Print out the complete set of records below, exactly as they read.

── LISTED ENTRIES ──

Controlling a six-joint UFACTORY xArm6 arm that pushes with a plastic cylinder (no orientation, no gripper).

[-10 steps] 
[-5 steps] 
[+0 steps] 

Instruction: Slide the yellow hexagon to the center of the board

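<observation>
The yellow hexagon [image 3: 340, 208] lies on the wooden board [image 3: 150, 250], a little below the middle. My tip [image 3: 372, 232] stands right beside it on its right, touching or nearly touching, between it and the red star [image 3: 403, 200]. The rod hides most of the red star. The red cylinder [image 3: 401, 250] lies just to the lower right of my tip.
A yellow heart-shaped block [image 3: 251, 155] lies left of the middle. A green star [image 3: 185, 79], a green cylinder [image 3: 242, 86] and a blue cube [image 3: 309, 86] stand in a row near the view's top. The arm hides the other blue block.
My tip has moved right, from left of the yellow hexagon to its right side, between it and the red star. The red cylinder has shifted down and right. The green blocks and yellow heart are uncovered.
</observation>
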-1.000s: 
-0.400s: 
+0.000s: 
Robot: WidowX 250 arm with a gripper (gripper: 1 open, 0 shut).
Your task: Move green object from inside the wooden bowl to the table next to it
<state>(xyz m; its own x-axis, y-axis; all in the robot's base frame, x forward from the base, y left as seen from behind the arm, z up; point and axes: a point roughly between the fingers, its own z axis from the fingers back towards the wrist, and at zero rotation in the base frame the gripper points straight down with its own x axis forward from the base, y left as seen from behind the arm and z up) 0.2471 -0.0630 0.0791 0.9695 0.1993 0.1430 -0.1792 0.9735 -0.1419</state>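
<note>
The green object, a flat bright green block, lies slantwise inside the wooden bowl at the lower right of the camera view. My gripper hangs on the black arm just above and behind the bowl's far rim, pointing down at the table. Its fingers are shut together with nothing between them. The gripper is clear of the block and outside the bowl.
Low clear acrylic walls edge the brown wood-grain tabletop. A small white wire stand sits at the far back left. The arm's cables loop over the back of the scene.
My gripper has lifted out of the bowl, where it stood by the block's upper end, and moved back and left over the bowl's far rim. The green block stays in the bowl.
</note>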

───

» OUTPUT OF THE EXERCISE
Controlling a six-joint UFACTORY xArm6 arm that pushes with a plastic cylinder (no orientation, no gripper).

[-10 steps] 
[-5 steps] 
[+0 steps] 

Instruction: Slide the yellow hexagon to the center of the board

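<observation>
The yellow hexagon [image 3: 340, 208] lies on the wooden board [image 3: 150, 250], a little below the middle. My tip [image 3: 372, 232] stands right beside it on its right, touching or nearly touching, between it and the red star [image 3: 403, 200]. The rod hides most of the red star. The red cylinder [image 3: 401, 250] lies just to the lower right of my tip.
A yellow heart-shaped block [image 3: 251, 155] lies left of the middle. A green star [image 3: 185, 79], a green cylinder [image 3: 242, 86] and a blue cube [image 3: 309, 86] stand in a row near the view's top. The arm hides the other blue block.
My tip has moved right, from left of the yellow hexagon to its right side, between it and the red star. The red cylinder has shifted down and right. The green blocks and yellow heart are uncovered.
</observation>
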-1.000s: 
-0.400s: 
+0.000s: 
Robot: WidowX 250 arm with a gripper (gripper: 1 open, 0 shut).
Your task: Move green object from inside the wooden bowl to the table next to it
<state>(xyz m; its own x-axis, y-axis; all in the robot's base frame, x forward from the base, y left as seen from behind the arm, z up; point and axes: a point roughly between the fingers, its own z axis from the fingers back towards the wrist, and at zero rotation in the base frame the gripper points straight down with its own x axis forward from the base, y left as seen from behind the arm and z up) 0.2471 -0.0630 0.0791 0.9695 0.1993 0.1430 -0.1792 0.9735 -0.1419</state>
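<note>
The green object, a flat bright green block, lies slantwise inside the wooden bowl at the lower right of the camera view. My gripper hangs on the black arm just above and behind the bowl's far rim, pointing down at the table. Its fingers are shut together with nothing between them. The gripper is clear of the block and outside the bowl.
Low clear acrylic walls edge the brown wood-grain tabletop. A small white wire stand sits at the far back left. The arm's cables loop over the back of the scene.
My gripper has lifted out of the bowl, where it stood by the block's upper end, and moved back and left over the bowl's far rim. The green block stays in the bowl.
</note>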

Nothing else is required to complete the exercise.